WORK ORDER - The records that follow are to be printed exactly, with no images.

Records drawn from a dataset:

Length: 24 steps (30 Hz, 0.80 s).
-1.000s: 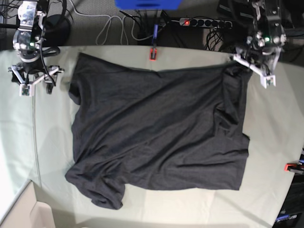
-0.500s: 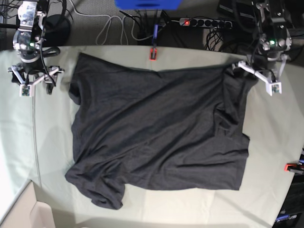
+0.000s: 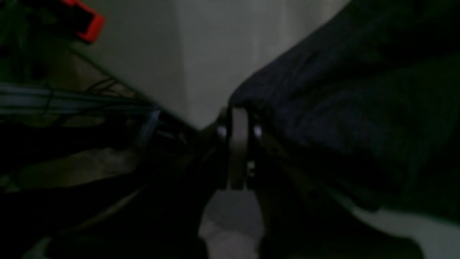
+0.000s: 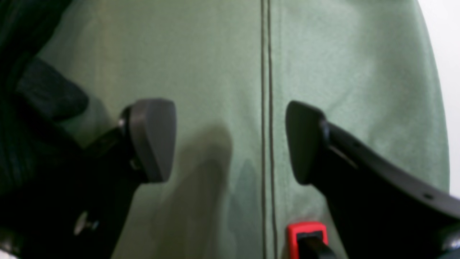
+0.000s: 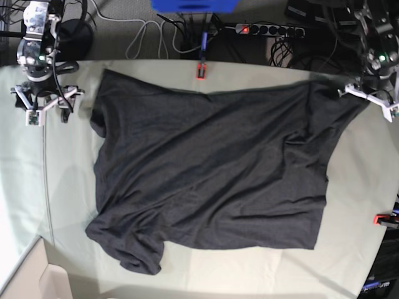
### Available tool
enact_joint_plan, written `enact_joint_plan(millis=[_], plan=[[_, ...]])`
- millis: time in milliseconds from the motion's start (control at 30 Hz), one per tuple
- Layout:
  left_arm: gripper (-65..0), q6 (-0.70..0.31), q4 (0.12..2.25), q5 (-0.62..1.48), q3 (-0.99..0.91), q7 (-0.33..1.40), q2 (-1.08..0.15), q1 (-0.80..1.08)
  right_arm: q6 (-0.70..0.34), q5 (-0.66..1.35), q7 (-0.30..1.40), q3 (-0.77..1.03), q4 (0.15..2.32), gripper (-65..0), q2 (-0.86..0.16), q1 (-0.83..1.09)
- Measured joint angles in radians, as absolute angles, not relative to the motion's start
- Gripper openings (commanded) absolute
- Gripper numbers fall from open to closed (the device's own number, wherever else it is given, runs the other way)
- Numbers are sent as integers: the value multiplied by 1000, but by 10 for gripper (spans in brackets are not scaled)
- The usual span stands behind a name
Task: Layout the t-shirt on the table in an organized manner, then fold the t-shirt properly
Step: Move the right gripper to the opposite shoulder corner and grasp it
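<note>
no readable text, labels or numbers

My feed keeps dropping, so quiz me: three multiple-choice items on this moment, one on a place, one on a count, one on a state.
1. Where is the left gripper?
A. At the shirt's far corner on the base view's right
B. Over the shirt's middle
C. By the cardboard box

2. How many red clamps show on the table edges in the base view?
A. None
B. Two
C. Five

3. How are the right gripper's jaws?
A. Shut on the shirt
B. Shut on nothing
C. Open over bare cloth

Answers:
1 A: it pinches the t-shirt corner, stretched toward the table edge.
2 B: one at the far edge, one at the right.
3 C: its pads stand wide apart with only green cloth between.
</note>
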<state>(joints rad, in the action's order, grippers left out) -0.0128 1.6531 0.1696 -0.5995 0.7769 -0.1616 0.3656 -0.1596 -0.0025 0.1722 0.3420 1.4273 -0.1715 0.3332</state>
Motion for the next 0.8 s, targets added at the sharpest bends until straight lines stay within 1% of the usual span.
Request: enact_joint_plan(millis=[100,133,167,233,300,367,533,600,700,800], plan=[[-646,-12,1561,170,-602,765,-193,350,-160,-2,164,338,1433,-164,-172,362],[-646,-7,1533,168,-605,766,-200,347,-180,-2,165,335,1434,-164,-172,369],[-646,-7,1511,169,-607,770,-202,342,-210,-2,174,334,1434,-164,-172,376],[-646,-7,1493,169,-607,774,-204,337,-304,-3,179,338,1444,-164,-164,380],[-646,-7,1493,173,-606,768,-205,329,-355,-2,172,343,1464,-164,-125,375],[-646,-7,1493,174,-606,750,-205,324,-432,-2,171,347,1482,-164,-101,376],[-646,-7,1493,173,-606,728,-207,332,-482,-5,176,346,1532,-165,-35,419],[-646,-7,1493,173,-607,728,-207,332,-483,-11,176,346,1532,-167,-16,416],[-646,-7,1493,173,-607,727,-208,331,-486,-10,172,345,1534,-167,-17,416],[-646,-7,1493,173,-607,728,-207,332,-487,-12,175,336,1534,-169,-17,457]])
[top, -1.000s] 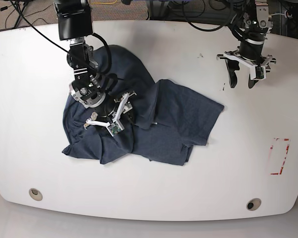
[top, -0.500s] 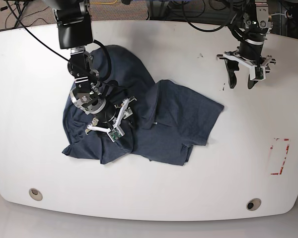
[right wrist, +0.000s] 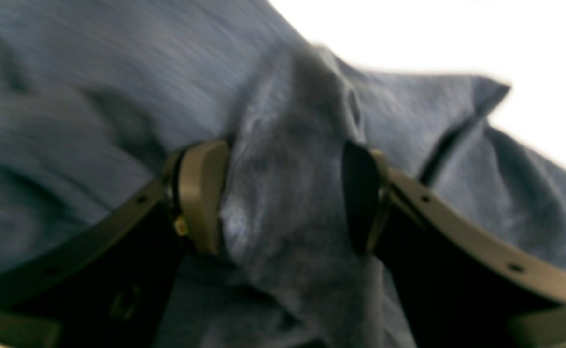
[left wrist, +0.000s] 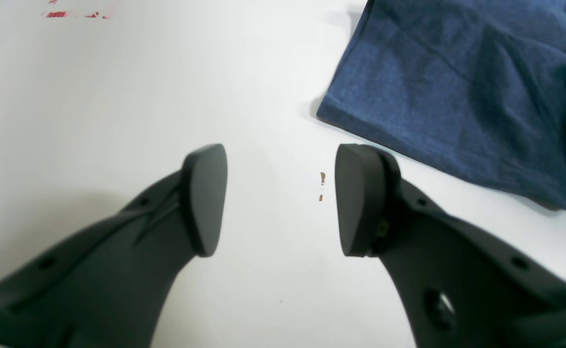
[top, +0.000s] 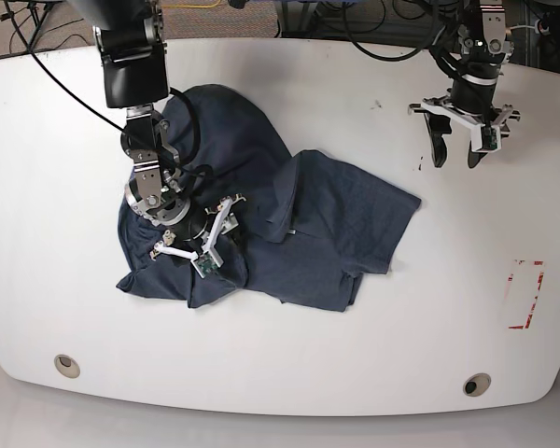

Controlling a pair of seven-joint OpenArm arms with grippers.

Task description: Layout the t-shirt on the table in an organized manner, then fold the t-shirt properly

RESPONSE TO THIS TASK -
Length: 24 steps (30 Hz, 0.80 s).
-1.000s: 
-0.500s: 
+0.000s: 
+0.000s: 
+0.000s: 
### Available tool
enact_joint_plan, written `enact_joint_plan(millis=[_], plan=[[_, ...]])`
- millis: time in milliseconds from the motion's start (control at 30 Hz), one per tuple
- Layout:
  left_arm: gripper (-65..0), q6 (-0.70..0.31), q4 (0.12..2.25), q5 (-0.62..1.48), q3 (-0.99..0.91), q7 (-0.33..1.40), q2 (-1.08..0.15), q1 (-0.80..1.08)
  right_arm: q6 (-0.70..0.34), q5 (-0.66..1.35), q7 (-0.30..1.40), q3 (-0.77..1.03), q4 (0.15..2.32), gripper (-65..0), q2 (-0.86..0.16), q1 (-0.83..1.09)
- Measured joint angles in radians, as absolute angles, not relative to the motion's start
- Gripper openings (commanded) absolute
- Gripper numbers fall from open to closed (the device's own number, wherever else it is given, runs the other way)
- Numbers are sent as integers: the value multiplied by 1000, but by 10 for gripper (spans in brackets are not scaled)
- The usual span stands behind a name
Task: Layout the t-shirt on the table in an organized manner, then fold the t-shirt properly
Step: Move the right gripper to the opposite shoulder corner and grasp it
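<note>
no readable text, labels or numbers

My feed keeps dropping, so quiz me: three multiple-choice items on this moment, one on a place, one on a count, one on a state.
1. Where is the left gripper?
A. At the shirt's far corner on the base view's right
B. Over the shirt's middle
C. By the cardboard box

2. How many red clamps show on the table edges in the base view?
A. None
B. Two
C. Five

3. How are the right gripper's jaws?
A. Shut on the shirt
B. Shut on nothing
C. Open over bare cloth

Answers:
1 A: it pinches the t-shirt corner, stretched toward the table edge.
2 B: one at the far edge, one at the right.
3 C: its pads stand wide apart with only green cloth between.
</note>
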<state>(joints rad, in the action's order, grippers left out) -0.0128 1.6531 0.1696 -0.5995 0.7769 -0.1616 0.3656 -0.1596 -0.0025 0.1722 0.3420 1.4273 -0.1715 0.3332</state>
Motion for the next 0.8 s, targets added at the sharpest bends until straight lines stay within 1% of the usual span.
Request: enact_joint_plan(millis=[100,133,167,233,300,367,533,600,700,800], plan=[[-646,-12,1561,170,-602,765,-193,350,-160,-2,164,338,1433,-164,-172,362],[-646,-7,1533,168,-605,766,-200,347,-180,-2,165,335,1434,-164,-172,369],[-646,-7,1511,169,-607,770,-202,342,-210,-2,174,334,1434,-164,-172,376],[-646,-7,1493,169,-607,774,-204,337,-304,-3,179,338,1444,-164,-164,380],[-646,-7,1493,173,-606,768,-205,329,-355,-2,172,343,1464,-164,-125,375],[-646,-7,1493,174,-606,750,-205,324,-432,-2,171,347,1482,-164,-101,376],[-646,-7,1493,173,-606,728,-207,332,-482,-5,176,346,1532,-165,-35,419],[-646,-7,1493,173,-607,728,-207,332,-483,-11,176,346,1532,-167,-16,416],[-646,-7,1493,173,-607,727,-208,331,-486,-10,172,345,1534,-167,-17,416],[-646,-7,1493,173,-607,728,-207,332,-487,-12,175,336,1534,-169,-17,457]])
[top, -1.000s] 
[top, -0.500s] 
[right wrist, +0.000s] 
[left wrist, +0.000s] 
[top, +0.000s] 

Controlling a pair of seven-joint OpenArm arms with grippers.

Task description: Layout the t-shirt on the table in an organized manner, then fold the t-shirt properly

This output has come to an end.